This process was labor intensive: a qualified operator loaded your program, dumped the memory contents, remove any external media, reset the machine and load the next job.
1956 - 1959
Computers became faster, but a lot of time was spend on managing jobs.
resident monitors: very small programs, which always resided in memory, and monitored what the state of the current job was.
Jobs were loaded in series (batches). When the current job finished, memory would be dumped and the next one would automatically be loaded and started.
Peripherals (tapes, punch cards, …) were extremely slow.
Multiprogramming: the current job is waiting for a peripheral, another job would be started.
Travel reservation system by American Airlines: where travel agents would search, price and book services. A computer system now had to support:
- User accounts with concurrent access
- Fast response time and ease of use
- Storage organization, also following the rise of disks
- Data communication links (often phone lines)

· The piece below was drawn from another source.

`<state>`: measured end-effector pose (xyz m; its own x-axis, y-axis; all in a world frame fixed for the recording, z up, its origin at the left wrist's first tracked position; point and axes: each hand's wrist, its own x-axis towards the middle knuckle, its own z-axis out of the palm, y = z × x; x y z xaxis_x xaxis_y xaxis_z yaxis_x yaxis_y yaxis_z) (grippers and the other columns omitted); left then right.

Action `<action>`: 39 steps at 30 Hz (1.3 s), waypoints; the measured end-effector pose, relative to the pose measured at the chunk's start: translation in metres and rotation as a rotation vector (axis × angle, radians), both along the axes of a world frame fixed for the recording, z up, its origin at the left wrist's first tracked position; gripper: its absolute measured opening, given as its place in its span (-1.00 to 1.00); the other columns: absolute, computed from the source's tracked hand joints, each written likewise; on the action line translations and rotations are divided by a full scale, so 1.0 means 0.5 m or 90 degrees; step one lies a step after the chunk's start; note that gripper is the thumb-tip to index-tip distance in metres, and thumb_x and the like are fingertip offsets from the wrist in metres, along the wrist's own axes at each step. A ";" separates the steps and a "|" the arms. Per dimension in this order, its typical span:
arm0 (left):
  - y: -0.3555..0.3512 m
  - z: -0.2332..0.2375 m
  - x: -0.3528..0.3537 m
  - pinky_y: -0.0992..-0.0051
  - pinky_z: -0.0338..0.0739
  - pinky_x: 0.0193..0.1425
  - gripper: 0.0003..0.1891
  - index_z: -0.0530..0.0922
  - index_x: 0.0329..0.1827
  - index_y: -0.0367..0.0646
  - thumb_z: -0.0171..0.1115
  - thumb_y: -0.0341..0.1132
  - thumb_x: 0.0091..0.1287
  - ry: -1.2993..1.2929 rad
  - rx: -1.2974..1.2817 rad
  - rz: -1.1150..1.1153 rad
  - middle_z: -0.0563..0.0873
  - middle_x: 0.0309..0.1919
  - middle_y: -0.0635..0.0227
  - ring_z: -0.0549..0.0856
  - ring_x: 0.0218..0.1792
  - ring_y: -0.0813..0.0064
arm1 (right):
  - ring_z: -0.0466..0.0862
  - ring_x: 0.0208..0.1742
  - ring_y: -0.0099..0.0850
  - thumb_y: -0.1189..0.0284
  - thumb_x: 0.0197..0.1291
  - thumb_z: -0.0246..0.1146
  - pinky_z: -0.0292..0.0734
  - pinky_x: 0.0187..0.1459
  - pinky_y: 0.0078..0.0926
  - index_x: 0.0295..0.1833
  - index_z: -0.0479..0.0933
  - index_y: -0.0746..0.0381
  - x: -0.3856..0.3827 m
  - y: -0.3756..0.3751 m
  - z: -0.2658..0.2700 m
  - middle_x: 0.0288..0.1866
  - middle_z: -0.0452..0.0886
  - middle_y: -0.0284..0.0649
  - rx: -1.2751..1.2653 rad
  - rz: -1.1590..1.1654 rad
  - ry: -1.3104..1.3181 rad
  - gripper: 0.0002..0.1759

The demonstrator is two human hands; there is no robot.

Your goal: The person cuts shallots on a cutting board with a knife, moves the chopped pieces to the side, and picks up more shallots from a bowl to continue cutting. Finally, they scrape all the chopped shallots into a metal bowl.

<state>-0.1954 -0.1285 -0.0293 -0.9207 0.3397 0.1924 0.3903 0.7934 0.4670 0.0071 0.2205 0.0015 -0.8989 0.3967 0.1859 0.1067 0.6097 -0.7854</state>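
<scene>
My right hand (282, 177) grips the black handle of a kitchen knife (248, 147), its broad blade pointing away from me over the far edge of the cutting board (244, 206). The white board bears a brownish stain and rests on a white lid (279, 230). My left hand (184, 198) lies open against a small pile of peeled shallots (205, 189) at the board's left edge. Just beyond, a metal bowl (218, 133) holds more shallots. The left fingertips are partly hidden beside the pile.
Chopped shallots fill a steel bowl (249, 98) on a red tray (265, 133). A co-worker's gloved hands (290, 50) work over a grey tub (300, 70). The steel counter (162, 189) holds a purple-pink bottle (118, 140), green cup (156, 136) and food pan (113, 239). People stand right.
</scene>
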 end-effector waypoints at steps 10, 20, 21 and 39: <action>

More and more business started using computers, thanks to minicomputers, so demand for OS software increased.
1964 - 1969
IBM’s System/360 line of computers, each with expansion capabilities, backwards compatibility, all under one instruction set and operating system.
Multics, an influential operating system that was designed for a General Electric mainframe. Some of it’s novel ideas include, but are not limited to:
- Time-sharing: sharing resources of a singular machine among many users (via multiprogramming and multi-tasking)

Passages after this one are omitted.